Data entries:

+ + + + +

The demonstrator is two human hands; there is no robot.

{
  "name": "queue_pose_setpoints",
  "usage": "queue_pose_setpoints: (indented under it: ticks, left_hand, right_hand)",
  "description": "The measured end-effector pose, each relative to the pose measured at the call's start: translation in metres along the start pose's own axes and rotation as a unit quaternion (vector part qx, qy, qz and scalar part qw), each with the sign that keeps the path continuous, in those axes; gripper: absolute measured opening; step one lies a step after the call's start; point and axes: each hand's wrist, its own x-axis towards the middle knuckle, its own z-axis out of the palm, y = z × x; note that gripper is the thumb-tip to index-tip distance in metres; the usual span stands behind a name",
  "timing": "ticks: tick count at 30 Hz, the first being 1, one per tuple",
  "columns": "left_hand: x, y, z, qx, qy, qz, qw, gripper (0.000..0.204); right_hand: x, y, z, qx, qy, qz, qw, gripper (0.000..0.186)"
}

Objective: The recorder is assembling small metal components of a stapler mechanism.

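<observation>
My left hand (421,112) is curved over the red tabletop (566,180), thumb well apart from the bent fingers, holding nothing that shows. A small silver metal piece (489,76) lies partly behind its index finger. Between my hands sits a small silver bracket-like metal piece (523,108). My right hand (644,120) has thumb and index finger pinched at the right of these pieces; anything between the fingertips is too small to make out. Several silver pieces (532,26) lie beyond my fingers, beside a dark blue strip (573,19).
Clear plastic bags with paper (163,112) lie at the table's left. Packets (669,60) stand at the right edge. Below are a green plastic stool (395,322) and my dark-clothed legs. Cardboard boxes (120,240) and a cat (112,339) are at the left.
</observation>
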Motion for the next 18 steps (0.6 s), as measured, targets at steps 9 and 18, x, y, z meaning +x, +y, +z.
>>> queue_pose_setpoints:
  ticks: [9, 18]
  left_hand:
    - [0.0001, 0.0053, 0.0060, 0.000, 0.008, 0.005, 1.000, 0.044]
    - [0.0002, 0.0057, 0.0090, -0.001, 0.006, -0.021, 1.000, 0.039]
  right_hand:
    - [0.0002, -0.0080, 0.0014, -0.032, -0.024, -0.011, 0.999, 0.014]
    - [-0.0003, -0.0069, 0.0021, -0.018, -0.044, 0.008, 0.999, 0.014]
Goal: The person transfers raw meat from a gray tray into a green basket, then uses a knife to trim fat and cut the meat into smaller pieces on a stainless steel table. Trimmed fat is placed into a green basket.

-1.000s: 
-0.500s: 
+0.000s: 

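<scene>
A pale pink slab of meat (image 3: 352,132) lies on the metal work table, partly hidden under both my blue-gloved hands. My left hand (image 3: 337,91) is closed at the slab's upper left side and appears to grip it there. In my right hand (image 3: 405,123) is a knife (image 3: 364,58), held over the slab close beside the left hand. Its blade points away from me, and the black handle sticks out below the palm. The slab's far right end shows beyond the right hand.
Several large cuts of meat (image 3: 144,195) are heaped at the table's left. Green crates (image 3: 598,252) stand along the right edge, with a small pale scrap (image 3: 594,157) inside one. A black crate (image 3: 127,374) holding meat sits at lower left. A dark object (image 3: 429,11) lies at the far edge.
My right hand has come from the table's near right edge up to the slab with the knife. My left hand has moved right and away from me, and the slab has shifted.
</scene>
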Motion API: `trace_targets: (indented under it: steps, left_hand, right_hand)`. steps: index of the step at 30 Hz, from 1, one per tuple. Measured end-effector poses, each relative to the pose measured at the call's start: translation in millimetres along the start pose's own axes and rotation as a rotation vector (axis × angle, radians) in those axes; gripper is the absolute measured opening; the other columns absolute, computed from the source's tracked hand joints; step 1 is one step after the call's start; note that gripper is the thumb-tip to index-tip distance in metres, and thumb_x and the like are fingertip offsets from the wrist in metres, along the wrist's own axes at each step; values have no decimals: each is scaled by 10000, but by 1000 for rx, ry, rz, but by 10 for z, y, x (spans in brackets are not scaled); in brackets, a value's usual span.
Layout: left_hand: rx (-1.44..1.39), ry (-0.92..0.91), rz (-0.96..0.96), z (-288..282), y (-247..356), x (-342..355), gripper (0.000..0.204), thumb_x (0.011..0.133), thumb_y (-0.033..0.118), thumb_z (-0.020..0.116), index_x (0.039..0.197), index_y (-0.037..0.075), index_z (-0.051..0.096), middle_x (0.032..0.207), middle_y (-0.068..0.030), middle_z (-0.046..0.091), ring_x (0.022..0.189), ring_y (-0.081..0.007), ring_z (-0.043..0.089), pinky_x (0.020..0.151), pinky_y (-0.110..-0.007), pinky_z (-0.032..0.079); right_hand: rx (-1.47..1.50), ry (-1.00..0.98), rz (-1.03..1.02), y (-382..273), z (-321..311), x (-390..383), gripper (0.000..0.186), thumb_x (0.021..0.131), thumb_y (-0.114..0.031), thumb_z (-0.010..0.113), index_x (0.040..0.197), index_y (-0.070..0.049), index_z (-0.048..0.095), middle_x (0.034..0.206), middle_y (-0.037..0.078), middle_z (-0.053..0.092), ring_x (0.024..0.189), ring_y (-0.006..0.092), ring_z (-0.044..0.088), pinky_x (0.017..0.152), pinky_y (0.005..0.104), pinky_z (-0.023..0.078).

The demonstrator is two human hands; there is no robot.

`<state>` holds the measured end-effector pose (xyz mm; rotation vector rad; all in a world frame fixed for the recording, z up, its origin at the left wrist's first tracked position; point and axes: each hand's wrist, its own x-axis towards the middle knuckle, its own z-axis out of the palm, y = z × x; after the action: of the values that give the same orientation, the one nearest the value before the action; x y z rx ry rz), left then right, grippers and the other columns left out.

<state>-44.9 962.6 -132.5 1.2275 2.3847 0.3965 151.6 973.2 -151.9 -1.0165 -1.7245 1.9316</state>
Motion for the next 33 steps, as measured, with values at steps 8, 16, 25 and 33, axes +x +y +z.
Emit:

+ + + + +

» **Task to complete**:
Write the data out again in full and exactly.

» **Response area**:
The demonstrator is two human hands; there is no robot.

{
  "name": "queue_pose_setpoints",
  "usage": "queue_pose_setpoints: (indented under it: ticks, left_hand, right_hand)",
  "description": "The measured end-effector pose, each relative to the pose measured at the call's start: translation in metres along the start pose's own axes and rotation as a unit quaternion (vector part qx, qy, qz and scalar part qw), each with the sign that keeps the path continuous, in those axes; gripper: absolute measured opening; step one lies a step after the call's start; point and axes: each hand's wrist, its own x-axis towards the middle knuckle, its own z-axis out of the palm, y = z × x; note that gripper is the thumb-tip to index-tip distance in metres; the usual span stands behind a name",
  "timing": "ticks: tick count at 30 Hz, the first being 1, one per tuple",
  "columns": "left_hand: x, y, z, qx, qy, qz, qw, gripper (0.000..0.204); right_hand: x, y, z, qx, qy, qz, qw, gripper (0.000..0.186)"
}

Objective: The recorder is assembling small metal components of a stapler mechanism.

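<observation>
My left hand (421,112) is curved over the red tabletop (566,180), thumb well apart from the bent fingers, holding nothing that shows. A small silver metal piece (489,76) lies partly behind its index finger. Between my hands sits a small silver bracket-like metal piece (523,108). My right hand (644,120) has thumb and index finger pinched at the right of these pieces; anything between the fingertips is too small to make out. Several silver pieces (532,26) lie beyond my fingers, beside a dark blue strip (573,19).
Clear plastic bags with paper (163,112) lie at the table's left. Packets (669,60) stand at the right edge. Below are a green plastic stool (395,322) and my dark-clothed legs. Cardboard boxes (120,240) and a cat (112,339) are at the left.
</observation>
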Motion for the next 18 steps (0.6 s), as measured, targets at steps 9 and 18, x, y, z meaning +x, +y, +z.
>>> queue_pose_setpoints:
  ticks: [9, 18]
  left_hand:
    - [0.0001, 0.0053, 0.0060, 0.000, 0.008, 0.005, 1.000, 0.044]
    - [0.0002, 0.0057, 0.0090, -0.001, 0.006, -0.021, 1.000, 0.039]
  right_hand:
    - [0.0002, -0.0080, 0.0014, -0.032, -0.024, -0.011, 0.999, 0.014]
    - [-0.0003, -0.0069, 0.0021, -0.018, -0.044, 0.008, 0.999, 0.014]
Goal: The person transfers raw meat from a gray tray into a green basket, then uses a knife to trim fat and cut the meat into smaller pieces on a stainless steel table. Trimmed fat is placed into a green basket.

-1.000s: 
-0.500s: 
+0.000s: 

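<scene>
A pale pink slab of meat (image 3: 352,132) lies on the metal work table, partly hidden under both my blue-gloved hands. My left hand (image 3: 337,91) is closed at the slab's upper left side and appears to grip it there. In my right hand (image 3: 405,123) is a knife (image 3: 364,58), held over the slab close beside the left hand. Its blade points away from me, and the black handle sticks out below the palm. The slab's far right end shows beyond the right hand.
Several large cuts of meat (image 3: 144,195) are heaped at the table's left. Green crates (image 3: 598,252) stand along the right edge, with a small pale scrap (image 3: 594,157) inside one. A black crate (image 3: 127,374) holding meat sits at lower left. A dark object (image 3: 429,11) lies at the far edge.
My right hand has come from the table's near right edge up to the slab with the knife. My left hand has moved right and away from me, and the slab has shifted.
</scene>
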Motion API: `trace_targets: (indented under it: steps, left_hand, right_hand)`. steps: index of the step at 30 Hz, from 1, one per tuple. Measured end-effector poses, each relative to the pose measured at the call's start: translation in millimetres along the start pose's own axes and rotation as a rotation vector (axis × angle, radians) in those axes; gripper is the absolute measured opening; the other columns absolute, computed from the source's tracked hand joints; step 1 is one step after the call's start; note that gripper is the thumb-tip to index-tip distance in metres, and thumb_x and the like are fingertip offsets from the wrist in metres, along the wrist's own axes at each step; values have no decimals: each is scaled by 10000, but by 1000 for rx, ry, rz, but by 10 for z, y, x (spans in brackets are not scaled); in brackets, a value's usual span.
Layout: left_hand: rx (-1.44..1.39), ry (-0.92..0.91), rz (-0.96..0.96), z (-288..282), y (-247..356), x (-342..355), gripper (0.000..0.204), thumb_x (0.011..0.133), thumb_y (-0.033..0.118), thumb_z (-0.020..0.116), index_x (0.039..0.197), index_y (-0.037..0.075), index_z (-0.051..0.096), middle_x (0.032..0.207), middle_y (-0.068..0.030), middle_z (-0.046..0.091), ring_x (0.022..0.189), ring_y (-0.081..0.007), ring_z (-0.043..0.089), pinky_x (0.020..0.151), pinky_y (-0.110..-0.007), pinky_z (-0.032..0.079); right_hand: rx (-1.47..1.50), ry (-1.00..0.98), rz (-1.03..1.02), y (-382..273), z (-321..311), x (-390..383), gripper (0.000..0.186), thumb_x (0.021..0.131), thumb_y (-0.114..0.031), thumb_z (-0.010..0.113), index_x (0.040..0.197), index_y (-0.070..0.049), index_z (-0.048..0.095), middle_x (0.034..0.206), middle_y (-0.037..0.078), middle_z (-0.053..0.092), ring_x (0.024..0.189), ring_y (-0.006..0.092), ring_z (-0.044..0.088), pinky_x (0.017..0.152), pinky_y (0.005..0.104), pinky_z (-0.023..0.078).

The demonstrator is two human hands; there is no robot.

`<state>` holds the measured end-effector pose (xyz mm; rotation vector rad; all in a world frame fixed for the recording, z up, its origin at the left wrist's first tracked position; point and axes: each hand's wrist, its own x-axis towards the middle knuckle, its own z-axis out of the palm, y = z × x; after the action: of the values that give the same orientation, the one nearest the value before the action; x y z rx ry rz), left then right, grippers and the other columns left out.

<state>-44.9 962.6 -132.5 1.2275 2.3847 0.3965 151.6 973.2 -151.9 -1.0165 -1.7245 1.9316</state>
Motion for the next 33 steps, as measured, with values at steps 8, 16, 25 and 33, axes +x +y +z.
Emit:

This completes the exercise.